Esmon C T, Fukudome K, Mather T, Bode W, Regan L M, Stearns-Kurosawa D J, Kurosawa S
Oklahoma Medical Research Foundation Cardiovascular Biology Research, 825 N.E. 13th Street, Oklahoma City, Oklahoma 73104, USA.
Haematologica. 1999 Mar;84(3):254-9.
The molecular links between inflammation and coagulation are unquestioned. Inflammation promotes coagulation by leading to intravascular tissue factor expression, eliciting the expression of leukocyte adhesion molecules on the intravascular cell surfaces, and down regulating the fibrinolytic and protein C anticoagulant pathways. Thrombin, in turn, can promote inflammatory responses. This creates a cycle that logically progresses to vascular injury as occurs in septic shock. Most complex systems are regulated by product inhibition. This inflammation-coagulation cycle seems to follow this same principle with the protein C pathway serving as the regulatory mechanism. The molecular basis by which the protein C pathway functions as an anticoagulant is relatively well established compared to the mechanisms involved in regulating inflammation. As one approach to identifying the mechanisms involved in regulating inflammation, we set out to identify novel receptors that could modulate the specificity of APC in a manner analogous to the mechanisms by which thrombomodulin modulates thrombin specificity. This approach led to the identification of an endothelial cell protein C receptor (EPCR). To understand the mechanism, we obtained a crystal structure of APC (lacking the Gla domain). The crystal structure reveals a deep groove in a location analogous to anion binding exosite 1 of thrombin, the location of interaction for thrombomodulin, platelet thrombin receptor and fibrinogen. Thrombomodulin blocks the activation of platelets and fibrinogen without blocking reactivity with chromogenic substrates or inhibitors. Similarly, in solution, EPCR blocks factor Va inactivation without modulating reactivity with protease inhibitors. Thus, these endothelial cell receptors for the protein C system share many properties in common including the ability to be modulated by inflammatory cytokines. Current studies seek to identify the substrate for the APC-EPCR complex as the next step in elucidating the mechanisms by which the protein C pathway modulates the response to injury and inflammation.
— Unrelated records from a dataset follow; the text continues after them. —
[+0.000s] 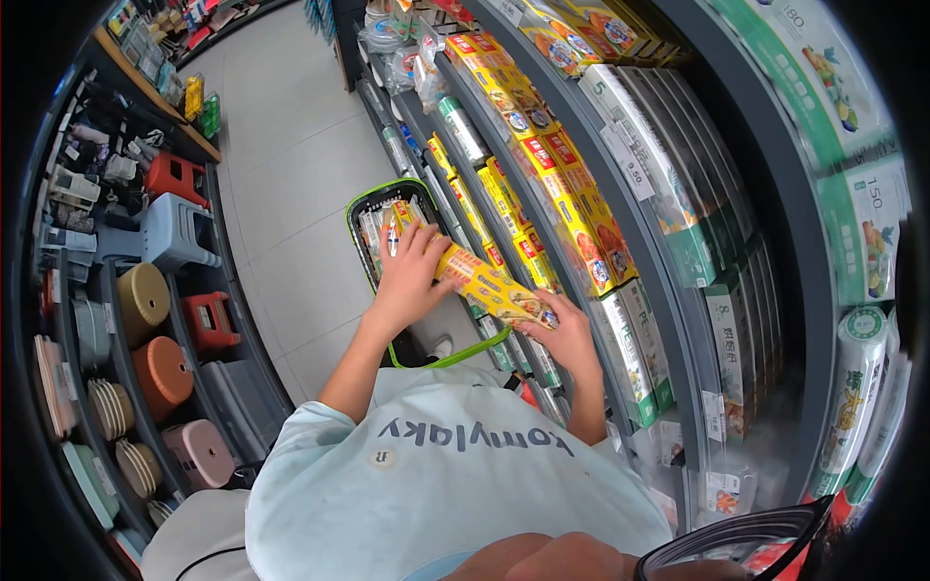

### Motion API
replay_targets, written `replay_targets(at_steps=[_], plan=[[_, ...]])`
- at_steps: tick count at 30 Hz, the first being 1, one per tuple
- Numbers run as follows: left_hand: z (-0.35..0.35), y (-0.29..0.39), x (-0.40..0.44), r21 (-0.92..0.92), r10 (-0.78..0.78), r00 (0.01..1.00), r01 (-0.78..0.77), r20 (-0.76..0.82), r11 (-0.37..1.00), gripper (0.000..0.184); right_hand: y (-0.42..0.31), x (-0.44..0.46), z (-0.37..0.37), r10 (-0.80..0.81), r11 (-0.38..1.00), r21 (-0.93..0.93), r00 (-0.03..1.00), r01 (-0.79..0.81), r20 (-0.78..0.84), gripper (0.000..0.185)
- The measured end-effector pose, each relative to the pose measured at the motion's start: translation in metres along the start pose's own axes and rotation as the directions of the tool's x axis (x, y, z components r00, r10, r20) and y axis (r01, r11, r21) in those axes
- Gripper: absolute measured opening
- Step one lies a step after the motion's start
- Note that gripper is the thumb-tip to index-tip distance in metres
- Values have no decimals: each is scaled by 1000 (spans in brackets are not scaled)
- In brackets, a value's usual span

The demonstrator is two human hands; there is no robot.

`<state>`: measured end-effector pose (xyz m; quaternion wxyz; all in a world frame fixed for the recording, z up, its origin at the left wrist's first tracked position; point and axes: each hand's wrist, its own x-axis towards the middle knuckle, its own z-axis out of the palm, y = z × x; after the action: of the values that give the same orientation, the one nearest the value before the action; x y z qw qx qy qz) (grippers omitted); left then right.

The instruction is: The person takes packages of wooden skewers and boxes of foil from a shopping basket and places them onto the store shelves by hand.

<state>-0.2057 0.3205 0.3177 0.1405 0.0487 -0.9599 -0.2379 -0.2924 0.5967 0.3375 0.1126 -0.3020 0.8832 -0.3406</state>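
A long yellow printed box, shaped like a cling film box, lies across both my hands above the shopping basket. My left hand is closed over its left end, fingers on top. Its right end is gripped by my right hand, thumb at the near side. Inside the black basket with the green rim, several packaged items show beyond my left fingers; their kind is hard to make out.
Close on the right, shelves hold yellow boxes, white-and-green boxes and price tags. Across the tiled aisle, another shelf carries plastic stools and dishes. A person's shoe shows under the basket.
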Motion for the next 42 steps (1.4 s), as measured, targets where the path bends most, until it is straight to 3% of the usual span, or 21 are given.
replay_targets(at_steps=[2, 3, 5, 7, 10, 13, 14, 16, 22, 25, 29, 30, 32, 34, 35, 37, 38, 39, 40, 41, 42], plan=[[-8, 5, 5, -70, -28, 960, 8, -277, 998, 40, 0, 5, -3, 48, 997, 55, 999, -48, 6, 52], [-12, 7, 6, -73, -33, 960, 13, -277, 997, 40, 3, 7, -1, 96, 986, 138, 995, -94, -2, 51], [-23, 15, 7, -391, 61, 932, -209, -358, 896, 25, 3, 11, 1, 163, 951, 267, 987, -158, 5, 48], [-50, 45, 10, -504, 240, 893, -418, -381, 756, 26, -1, 17, 5, 178, 922, 348, 984, -171, 12, 47], [-109, 96, 21, -490, 514, 657, -754, -552, 437, 19, 1, 25, 12, 165, 873, 466, 986, -143, -6, 46], [-156, 131, 17, -474, 531, 521, -848, -668, 236, 14, 24, 32, 23, 146, 843, 522, 989, -128, 6, 47], [-161, 138, 16, -474, 530, 521, -848, -669, 236, 14, 18, 35, 22, 146, 844, 522, 989, -128, 6, 47], [-166, 148, 15, -445, 364, 502, -865, -785, 233, 24, 5, 35, 16, 156, 811, 574, 987, -113, -26, 48], [-170, 148, 16, -423, 262, 488, -866, -833, 267, 21, 1, 40, 9, 167, 860, 499, 983, -109, -73, 48], [-175, 132, 14, -373, 341, 481, -865, -808, 336, 18, -7, 47, 2, 179, 847, 518, 981, -119, -69, 48], [-172, 117, 2, -365, 266, 475, -853, -839, 372, 16, -3, 59, 6, 174, 849, 518, 981, -108, -81, 47], [-174, 105, -7, -495, 295, 610, -781, -736, 381, 15, -3, 65, 4, 169, 851, 517, 980, -93, -101, 46], [-160, 82, -9, -574, 367, 726, -686, -582, 447, 22, -5, 83, -2, 120, 907, 417, 985, -58, -126, 44], [-113, 55, 0, -578, 354, 814, -577, -460, 577, 23, -17, 111, -9, 67, 985, 171, 978, -34, -196, 44], [-85, 45, 3, -614, 291, 885, -462, -364, 640, 23, -26, 129, -9, 54, 988, 152, 970, -18, -239, 44], [-3, 3, -6, -627, 141, 982, -33, 123, 778, 34, -34, 170, -6, -42, 999, -38, 959, 32, -281, 46], [57, -22, -31, -330, 93, 975, -22, 201, 944, 35, -44, 190, -5, -53, 995, -96, 959, 27, -277, 48], [104, -41, -64, 6, 18, 966, -20, 257, 1000, 37, -50, 210, -2, -69, 994, -103, 958, 42, -279, 48], [119, -51, -83, 188, -117, 773, -2, 624, 982, 40, -55, 231, 1, -44, 994, -106, 954, 12, -298, 49], [150, -66, -100, 152, -196, 573, 125, 796, 981, 39, -57, 251, 5, -14, 994, -109, 950, -21, -313, 50], [155, -69, -119, 42, -169, 588, 223, 791, 974, 38, -54, 271, 8, -31, 993, -119, 951, -6, -309, 50]])
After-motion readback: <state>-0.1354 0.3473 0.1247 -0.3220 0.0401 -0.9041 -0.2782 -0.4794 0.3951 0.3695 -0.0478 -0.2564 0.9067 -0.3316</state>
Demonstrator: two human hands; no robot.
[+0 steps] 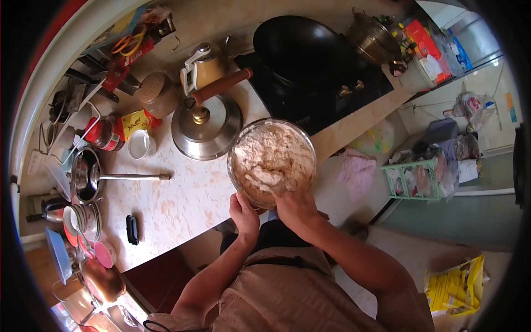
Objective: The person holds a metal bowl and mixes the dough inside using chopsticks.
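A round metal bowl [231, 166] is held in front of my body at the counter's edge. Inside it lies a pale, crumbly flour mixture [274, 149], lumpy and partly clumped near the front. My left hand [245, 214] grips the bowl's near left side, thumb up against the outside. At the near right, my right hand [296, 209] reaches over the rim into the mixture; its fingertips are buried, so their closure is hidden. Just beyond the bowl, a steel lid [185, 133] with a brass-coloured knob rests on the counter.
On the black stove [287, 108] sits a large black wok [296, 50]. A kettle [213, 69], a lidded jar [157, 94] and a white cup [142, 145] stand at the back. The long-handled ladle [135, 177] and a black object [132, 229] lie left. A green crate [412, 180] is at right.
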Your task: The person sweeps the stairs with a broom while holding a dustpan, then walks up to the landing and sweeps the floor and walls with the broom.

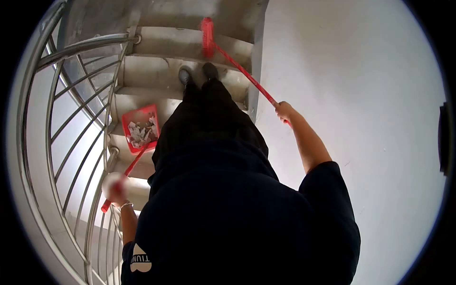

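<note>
My right hand [284,111] is closed around the upper part of a red broom handle [247,76]. The red broom head [207,38] is at the edge of a stair, just ahead of my shoes [210,71]. On the left, my left hand [115,188], partly blurred, is wrapped round the red handle [135,163] of a dustpan. The red dustpan [126,124] hangs over the steps beside my legs and holds crumpled paper scraps [141,134].
A metal stair railing [53,118] with curved bars runs along the left. Concrete steps [147,73] lie under and around my feet. A plain pale wall [342,109] rises on the right, with a dark object [444,137] at its far edge.
</note>
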### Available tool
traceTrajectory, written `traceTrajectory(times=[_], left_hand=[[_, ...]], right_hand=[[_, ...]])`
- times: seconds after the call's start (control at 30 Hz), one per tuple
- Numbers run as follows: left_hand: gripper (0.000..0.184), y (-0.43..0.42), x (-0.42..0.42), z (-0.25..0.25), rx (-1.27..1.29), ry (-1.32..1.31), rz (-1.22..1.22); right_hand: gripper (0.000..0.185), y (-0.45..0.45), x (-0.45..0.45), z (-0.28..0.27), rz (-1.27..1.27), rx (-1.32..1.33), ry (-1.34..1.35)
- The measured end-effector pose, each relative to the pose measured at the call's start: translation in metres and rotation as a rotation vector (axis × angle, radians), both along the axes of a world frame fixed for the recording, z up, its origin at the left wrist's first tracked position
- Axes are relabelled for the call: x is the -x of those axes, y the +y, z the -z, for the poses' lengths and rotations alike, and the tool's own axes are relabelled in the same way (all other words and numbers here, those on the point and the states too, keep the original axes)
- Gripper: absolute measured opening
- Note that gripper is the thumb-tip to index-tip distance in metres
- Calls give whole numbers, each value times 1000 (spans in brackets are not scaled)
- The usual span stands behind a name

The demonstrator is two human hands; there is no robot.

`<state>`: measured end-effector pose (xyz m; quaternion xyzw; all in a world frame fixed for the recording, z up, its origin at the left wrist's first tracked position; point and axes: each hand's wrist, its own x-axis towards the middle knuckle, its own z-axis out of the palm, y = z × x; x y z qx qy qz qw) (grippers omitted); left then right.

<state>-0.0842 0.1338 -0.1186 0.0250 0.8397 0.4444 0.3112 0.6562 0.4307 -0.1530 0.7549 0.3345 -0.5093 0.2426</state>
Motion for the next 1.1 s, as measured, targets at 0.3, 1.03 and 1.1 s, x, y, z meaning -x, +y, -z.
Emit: traceTrajectory(times=[0.3,1.03,1.1], left_hand=[[41,79,-83,-59,10,93,-27],[22,71,-147,-25,-55,113,-183],[24,86,-155,-28,-83,152,-278]], right_hand=[[52,66,-53,-22,-104,139,-216],[47,26,-32,-45,-117,-5,-219],[44,9,-20,-61,-19,57,-191]])
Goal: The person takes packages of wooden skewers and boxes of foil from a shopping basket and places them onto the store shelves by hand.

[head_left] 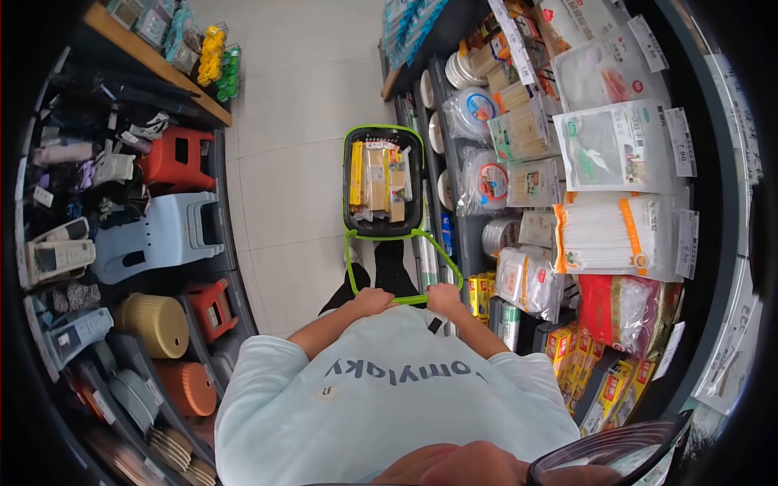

炎症与凝血之间的分子联系是毋庸置疑的。炎症通过导致血管内组织因子表达、引发血管内细胞表面白细胞黏附分子的表达以及下调纤维蛋白溶解和蛋白C抗凝途径来促进凝血。反过来,凝血酶可促进炎症反应。这就形成了一个循环,在脓毒性休克中,这种循环会顺理成章地发展为血管损伤。大多数复杂系统是通过产物抑制来调节的。这种炎症 - 凝血循环似乎遵循相同的原理,蛋白C途径作为调节机制。与调节炎症的机制相比,蛋白C途径作为抗凝剂发挥作用的分子基础相对较为明确。作为确定调节炎症机制的一种方法,我们着手寻找新型受体,这些受体能够以类似于血栓调节蛋白调节凝血酶特异性的机制来调节活化蛋白C(APC)的特异性。这种方法导致了内皮细胞蛋白C受体(EPCR)的发现。为了解其机制,我们获得了APC(缺乏Gla结构域)的晶体结构。晶体结构显示在一个类似于凝血酶阴离子结合外位点1的位置有一个深沟,这是血栓调节蛋白、血小板凝血酶受体和纤维蛋白原相互作用的位置。血栓调节蛋白可阻断血小板和纤维蛋白原的活化,但不阻断与显色底物或抑制剂的反应性。同样,在溶液中,EPCR可阻断因子Va的失活,但不调节与蛋白酶抑制剂的反应性。因此,这些蛋白C系统的内皮细胞受体具有许多共同特性,包括能够被炎性细胞因子调节。目前的研究试图确定APC - EPCR复合物的底物,这是阐明蛋白C途径调节对损伤和炎症反应机制的下一步。